THE PROBLEM »
The word "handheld" may appear in the records below. Report how many lines contain it, and write nothing besides the number.

PROVIDED MATERIAL »
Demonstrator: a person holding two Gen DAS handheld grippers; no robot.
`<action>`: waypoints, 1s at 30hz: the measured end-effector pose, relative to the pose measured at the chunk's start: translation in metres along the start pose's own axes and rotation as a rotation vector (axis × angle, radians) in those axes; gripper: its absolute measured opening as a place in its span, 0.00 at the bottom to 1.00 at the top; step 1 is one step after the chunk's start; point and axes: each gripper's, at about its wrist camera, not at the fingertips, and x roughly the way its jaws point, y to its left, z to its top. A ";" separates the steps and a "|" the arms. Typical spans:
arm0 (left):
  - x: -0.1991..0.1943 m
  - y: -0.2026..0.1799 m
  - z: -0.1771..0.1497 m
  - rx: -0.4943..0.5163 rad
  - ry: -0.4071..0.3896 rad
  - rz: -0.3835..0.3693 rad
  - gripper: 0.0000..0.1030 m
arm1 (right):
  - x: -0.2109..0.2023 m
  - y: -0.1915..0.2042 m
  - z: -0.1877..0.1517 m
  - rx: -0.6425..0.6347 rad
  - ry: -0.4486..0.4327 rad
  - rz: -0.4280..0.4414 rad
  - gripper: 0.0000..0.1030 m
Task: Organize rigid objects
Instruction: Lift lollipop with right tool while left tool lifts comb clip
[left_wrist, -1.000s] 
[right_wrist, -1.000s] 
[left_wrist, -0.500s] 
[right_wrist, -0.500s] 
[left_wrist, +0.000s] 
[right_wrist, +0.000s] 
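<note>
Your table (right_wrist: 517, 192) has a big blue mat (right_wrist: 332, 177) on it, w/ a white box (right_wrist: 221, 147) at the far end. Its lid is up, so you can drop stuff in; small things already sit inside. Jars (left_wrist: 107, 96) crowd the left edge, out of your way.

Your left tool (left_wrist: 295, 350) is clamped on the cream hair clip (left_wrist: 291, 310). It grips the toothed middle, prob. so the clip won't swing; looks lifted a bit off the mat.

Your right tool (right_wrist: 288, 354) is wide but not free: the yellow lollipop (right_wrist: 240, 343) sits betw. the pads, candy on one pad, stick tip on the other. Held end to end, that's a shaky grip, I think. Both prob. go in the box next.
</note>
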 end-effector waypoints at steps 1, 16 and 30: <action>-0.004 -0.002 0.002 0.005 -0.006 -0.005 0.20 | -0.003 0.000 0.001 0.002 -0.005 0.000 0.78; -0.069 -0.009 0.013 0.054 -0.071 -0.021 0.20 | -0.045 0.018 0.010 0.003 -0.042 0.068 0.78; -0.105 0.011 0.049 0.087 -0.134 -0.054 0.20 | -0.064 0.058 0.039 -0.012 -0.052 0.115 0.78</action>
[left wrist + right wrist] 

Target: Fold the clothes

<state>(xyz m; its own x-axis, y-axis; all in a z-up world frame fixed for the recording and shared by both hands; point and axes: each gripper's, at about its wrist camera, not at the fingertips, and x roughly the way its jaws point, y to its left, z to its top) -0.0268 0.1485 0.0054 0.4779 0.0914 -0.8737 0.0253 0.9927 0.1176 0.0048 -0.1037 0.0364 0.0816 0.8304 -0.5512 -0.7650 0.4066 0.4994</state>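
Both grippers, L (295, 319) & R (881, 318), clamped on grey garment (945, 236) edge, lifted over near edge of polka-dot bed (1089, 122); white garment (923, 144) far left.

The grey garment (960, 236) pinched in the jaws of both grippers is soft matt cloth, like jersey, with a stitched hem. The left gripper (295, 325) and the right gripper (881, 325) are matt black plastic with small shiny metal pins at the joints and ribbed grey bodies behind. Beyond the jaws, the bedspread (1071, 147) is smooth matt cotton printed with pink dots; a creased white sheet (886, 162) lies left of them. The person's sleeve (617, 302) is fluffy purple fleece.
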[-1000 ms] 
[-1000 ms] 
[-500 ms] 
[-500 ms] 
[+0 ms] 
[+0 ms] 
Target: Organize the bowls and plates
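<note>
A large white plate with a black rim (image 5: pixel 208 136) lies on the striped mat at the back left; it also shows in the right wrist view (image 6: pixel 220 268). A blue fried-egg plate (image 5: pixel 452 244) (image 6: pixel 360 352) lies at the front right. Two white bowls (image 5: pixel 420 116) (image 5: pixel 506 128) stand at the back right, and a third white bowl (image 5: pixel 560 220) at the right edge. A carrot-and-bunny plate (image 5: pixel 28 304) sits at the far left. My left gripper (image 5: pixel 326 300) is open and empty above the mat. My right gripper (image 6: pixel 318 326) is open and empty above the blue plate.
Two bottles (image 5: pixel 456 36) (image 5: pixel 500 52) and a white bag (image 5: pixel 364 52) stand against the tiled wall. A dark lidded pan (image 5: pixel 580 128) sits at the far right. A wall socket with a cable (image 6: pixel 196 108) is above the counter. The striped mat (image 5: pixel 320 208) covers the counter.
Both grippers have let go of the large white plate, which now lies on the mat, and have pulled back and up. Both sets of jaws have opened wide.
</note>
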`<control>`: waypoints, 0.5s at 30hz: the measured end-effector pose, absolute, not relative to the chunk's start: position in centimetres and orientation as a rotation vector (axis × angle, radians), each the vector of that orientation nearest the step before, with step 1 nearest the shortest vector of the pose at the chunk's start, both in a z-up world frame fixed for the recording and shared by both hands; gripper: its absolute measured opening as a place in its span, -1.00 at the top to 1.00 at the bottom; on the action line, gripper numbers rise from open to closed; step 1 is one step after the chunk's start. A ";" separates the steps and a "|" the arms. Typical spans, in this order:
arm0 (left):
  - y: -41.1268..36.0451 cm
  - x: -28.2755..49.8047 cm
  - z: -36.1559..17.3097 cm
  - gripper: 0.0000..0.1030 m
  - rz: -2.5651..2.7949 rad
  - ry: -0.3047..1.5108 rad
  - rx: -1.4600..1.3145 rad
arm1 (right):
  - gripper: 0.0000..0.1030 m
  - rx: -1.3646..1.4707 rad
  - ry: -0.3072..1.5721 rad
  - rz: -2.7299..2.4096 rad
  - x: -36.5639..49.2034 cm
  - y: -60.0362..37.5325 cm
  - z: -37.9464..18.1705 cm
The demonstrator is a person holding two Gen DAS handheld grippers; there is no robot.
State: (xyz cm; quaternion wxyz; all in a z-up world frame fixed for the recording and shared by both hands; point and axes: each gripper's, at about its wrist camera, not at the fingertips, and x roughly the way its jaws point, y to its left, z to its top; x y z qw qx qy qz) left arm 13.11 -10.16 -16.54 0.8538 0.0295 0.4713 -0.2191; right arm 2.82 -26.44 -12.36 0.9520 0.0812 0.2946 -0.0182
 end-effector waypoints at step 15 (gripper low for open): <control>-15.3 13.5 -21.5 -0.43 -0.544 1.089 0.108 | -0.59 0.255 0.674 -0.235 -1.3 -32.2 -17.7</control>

RESULT OF THIS TASK »
2